Frana in Indonesia, secondo il capo dell'agenzia nazionale di ricerca e soccorso, finora sono stati recuperati e identificati 44 corpi, mentre almeno altre 20 persone risultano disperse

È salito ad almeno 44 morti il bilancio ufficiale delle vittime della frana di sabato scorso causata dalle forti piogge a Pasirlangu, sull’isola indonesiana di Giava. Lo riportano le autorità locali, che hanno prolungato di una settimana, cioè almeno fino al 6 febbraio, le operazioni di soccorso e ricerca dei dispersi. Migliaia di soccorritori scavano nel fango manualmente e con mezzi pesanti, aiutati da militari, Polizia e volontari. Secondo il capo dell’agenzia nazionale di ricerca e soccorso, Mohammad Syafii, finora sono stati recuperati e identificati 44 corpi, mentre almeno altre 20 persone risultano disperse.

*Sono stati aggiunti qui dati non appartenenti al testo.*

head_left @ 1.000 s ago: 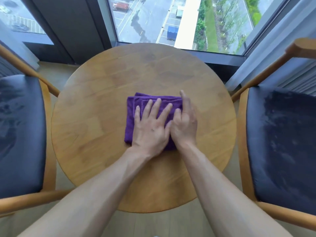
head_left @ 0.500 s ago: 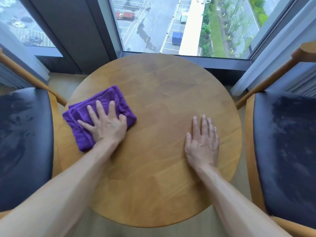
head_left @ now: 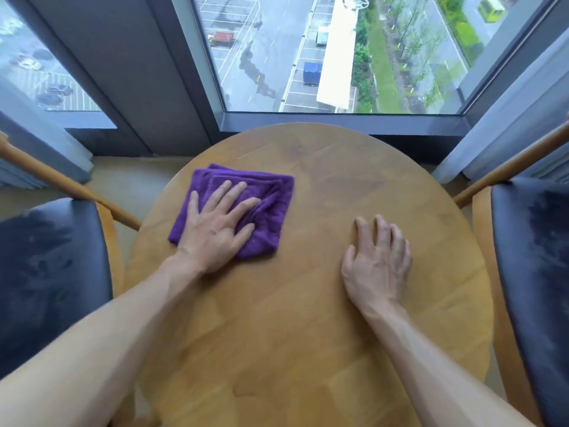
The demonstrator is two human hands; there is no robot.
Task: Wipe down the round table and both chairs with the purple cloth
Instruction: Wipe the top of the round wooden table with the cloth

Il Governatore provinciale Dedi Mulyadi ha attribuito la causa della frana alle vaste piantagioni intorno a Pasirlangu, utilizzate principalmente per coltivare ortaggi a danno delle aree boschive. “Quelle che un tempo erano aree boschive e montagne sono diventate terreni agricoli”, ha dichiarato durante una visita nella zona colpita questa settimana.